Como ocurre en todos los países, hay regiones donde el racismo y la homofobia son mayores. Apenas en 1993 se despenalizó la homosexualidad, pero desde que Vladimir Putin subió al poder, su régimen ha aislado y condenado en medios y legislación el activismo LGBT+.

De acuerdo a FARE, organización con la que la FIFA ha trabajado para ‘erradicar’ la discriminación en el futbol desde el 2015(sin muchos resultados claros hasta el momento), hay ciudades rusas en las que es un riesgo simplemente caminar tomado de la mano de alguien del mismo sexo.
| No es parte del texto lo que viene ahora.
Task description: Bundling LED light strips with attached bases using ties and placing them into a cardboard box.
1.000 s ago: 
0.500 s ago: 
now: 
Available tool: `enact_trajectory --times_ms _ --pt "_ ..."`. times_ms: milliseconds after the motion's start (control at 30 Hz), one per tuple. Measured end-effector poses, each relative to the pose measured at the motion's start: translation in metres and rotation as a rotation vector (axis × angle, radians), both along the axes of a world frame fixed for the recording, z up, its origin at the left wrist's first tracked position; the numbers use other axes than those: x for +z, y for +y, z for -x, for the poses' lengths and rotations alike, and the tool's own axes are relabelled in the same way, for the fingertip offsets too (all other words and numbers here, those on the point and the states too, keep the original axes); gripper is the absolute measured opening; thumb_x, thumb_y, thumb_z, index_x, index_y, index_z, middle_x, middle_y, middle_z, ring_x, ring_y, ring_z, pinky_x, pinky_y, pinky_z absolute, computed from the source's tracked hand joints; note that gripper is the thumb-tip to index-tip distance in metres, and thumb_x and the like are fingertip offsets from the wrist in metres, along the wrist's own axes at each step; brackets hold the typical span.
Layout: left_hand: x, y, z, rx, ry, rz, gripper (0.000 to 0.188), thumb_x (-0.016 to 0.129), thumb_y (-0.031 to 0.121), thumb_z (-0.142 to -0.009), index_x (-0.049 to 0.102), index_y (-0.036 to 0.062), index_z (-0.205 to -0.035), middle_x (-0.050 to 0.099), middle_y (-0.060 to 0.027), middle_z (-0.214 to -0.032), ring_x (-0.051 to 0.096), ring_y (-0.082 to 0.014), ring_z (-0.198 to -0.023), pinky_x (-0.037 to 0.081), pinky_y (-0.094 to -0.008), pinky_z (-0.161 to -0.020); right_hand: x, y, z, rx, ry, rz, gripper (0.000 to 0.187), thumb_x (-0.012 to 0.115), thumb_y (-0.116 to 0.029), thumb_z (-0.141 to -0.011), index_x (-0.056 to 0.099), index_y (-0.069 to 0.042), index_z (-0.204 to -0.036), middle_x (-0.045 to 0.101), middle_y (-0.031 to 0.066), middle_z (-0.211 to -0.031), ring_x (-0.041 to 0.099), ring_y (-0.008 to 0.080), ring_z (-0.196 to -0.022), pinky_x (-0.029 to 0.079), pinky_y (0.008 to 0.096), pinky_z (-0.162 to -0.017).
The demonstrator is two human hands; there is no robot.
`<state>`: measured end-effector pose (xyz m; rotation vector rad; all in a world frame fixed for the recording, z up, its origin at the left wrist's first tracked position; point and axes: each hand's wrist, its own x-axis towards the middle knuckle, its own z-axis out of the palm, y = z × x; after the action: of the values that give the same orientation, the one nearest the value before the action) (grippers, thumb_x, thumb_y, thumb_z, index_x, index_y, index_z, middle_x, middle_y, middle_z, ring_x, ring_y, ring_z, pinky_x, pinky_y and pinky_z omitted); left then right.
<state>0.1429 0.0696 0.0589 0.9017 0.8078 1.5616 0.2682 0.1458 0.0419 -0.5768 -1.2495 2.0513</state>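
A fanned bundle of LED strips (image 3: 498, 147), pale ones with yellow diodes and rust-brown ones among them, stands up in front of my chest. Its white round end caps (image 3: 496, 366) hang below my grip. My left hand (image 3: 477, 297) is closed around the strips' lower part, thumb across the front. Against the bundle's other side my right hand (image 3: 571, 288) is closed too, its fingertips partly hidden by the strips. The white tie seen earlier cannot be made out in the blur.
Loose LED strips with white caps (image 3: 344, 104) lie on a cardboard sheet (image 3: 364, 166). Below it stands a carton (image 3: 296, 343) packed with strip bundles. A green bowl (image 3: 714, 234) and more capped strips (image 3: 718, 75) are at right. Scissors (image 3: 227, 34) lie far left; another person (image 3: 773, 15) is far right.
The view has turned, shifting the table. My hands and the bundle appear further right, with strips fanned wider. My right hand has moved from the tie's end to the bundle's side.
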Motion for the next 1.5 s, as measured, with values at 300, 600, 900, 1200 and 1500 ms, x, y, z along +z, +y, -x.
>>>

Para ello, se tuvo que redactar y publicar una guía que “aconseja” a los turistas a adaptarse a las “costumbres” locales:

La guía advertirá a los gays para que sean cuidadosos en algunos sitios donde no serán bien recibidos. El mismo mensaje habrá para los negros y miembros de otras minorías étnicas. Si hay gays cogiéndose la mano por la calle no tiene que ser peligroso de forma inmediata para ellos pero hay que ver en según qué ciudad y según a qué hora del día se produce esta circunstancia” (Vía: La Vanguardia)

Eso sí, desde el año pasado, el gobierno ruso ya advirtió que, dentro de los estadios, se cumplirá a cabalidad el respeto a la comunidad LGBT+. Para ello, por ejemplo, se le ha dado a los árbitros la autoridad completa para suspender un partido si la bancada de un país comete acciones racistas u homofóbicas: sí, el grito de ‘eh puto’.

Mientras que el régimen de Putin ha demostrado en múltiples ocasiones su apoyo a gobiernos homófobos dentro de la Federación Rusa (el caso de Chechenia, quizá es el más terrible), en el discurso de apertura del Mundial, ahí sí, dice ser tolerante y abierto.

De hecho, mientras Putin inauguraba su mundial, la policía rusa detuvo, en la Plaza Roja, al activista británico Peter Tatchell, quien se manifestaba contra el régimen del ex espía y las violaciones a los derechos humanos de cientos de rusos.

Poco importan los miles de exiliados, los cientos detenidos y torturados que son evidencia de lo contrario.